* [Task prompt]
Take the lines below between the one holding "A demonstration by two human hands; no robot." and the one holding "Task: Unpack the", inclusive, and copy them exactly. Add nothing.

* [Available data]

=======

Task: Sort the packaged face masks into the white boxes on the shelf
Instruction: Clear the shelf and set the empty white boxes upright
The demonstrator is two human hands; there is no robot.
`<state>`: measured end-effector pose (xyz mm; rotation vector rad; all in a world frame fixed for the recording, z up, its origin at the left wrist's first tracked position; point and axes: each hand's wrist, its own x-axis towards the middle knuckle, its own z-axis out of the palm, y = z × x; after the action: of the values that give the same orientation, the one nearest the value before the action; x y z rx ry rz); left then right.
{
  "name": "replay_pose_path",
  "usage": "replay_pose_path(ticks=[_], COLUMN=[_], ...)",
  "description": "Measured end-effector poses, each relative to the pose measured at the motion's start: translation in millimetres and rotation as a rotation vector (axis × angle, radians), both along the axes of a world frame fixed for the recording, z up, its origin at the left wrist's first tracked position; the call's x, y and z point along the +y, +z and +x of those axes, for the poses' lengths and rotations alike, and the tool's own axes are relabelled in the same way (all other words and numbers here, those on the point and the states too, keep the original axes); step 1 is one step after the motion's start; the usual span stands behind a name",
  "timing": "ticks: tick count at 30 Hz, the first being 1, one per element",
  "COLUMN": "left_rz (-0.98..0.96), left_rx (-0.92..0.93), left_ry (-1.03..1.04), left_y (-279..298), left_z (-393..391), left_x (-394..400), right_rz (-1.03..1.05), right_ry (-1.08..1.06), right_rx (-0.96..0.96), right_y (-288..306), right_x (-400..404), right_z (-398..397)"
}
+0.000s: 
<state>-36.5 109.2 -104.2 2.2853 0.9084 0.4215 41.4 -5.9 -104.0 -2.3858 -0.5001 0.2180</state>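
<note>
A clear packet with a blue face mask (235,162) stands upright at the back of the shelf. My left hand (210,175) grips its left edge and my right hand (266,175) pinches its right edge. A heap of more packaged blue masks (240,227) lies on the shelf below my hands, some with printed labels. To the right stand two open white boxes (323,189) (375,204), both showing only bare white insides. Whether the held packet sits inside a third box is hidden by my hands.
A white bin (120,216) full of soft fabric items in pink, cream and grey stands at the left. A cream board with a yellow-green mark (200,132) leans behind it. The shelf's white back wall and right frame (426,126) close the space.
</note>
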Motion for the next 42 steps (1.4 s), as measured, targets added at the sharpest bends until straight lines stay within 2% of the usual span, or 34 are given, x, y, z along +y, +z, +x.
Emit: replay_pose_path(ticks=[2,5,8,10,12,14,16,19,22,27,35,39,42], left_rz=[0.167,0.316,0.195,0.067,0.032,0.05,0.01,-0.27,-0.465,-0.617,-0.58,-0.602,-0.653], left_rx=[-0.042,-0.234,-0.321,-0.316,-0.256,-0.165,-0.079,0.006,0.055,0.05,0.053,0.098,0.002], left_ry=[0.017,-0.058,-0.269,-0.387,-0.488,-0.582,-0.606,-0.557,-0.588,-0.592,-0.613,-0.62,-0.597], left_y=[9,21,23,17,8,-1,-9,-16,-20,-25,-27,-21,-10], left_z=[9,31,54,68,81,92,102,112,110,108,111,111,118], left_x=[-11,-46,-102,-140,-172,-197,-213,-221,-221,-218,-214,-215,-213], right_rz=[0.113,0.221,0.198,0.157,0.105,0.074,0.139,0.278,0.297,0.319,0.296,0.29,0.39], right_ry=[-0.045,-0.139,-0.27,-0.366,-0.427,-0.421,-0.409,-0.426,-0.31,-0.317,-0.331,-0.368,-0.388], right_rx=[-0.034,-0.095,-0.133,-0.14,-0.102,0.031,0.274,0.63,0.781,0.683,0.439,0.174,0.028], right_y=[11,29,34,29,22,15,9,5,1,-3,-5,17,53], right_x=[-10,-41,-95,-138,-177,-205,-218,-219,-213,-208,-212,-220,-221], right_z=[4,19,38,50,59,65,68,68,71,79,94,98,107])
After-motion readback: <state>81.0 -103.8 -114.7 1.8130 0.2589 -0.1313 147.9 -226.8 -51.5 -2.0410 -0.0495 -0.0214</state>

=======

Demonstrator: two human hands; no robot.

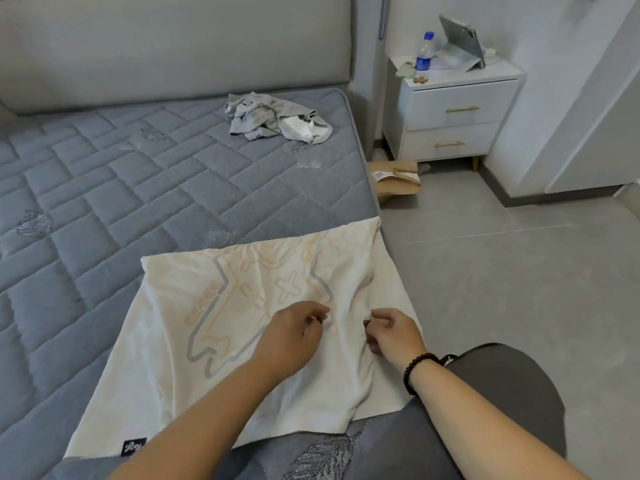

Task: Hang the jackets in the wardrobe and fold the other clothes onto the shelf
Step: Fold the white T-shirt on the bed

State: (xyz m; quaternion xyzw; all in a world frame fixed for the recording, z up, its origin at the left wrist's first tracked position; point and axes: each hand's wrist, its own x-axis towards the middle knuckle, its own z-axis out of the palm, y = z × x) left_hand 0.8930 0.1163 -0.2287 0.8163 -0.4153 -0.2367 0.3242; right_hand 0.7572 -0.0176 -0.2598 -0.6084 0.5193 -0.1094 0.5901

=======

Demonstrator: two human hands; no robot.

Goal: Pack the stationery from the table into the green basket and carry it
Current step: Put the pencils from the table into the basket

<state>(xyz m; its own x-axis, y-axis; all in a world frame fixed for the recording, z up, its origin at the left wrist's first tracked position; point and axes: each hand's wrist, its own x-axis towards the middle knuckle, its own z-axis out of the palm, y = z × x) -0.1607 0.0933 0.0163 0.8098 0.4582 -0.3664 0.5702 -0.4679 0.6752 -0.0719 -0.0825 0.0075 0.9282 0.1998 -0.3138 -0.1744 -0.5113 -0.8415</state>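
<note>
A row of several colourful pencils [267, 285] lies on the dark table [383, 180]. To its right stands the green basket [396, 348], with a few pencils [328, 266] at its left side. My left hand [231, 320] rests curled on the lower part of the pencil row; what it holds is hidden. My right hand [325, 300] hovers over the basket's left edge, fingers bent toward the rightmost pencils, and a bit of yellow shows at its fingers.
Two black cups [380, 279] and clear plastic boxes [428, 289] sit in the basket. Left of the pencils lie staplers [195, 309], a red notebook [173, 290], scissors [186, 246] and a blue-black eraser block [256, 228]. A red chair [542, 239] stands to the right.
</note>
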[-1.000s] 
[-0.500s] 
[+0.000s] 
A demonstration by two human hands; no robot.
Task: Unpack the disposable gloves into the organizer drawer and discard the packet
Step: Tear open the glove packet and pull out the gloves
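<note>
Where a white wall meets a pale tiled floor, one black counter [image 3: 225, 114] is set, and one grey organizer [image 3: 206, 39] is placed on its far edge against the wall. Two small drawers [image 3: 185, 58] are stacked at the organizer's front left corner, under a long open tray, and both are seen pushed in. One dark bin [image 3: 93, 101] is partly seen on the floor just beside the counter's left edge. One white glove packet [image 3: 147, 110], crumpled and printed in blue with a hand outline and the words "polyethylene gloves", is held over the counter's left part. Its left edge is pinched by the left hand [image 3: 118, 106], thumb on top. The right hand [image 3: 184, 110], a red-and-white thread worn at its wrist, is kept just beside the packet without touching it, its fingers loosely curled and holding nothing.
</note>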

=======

* [Written solution]
A demonstration by two human hands; no robot.
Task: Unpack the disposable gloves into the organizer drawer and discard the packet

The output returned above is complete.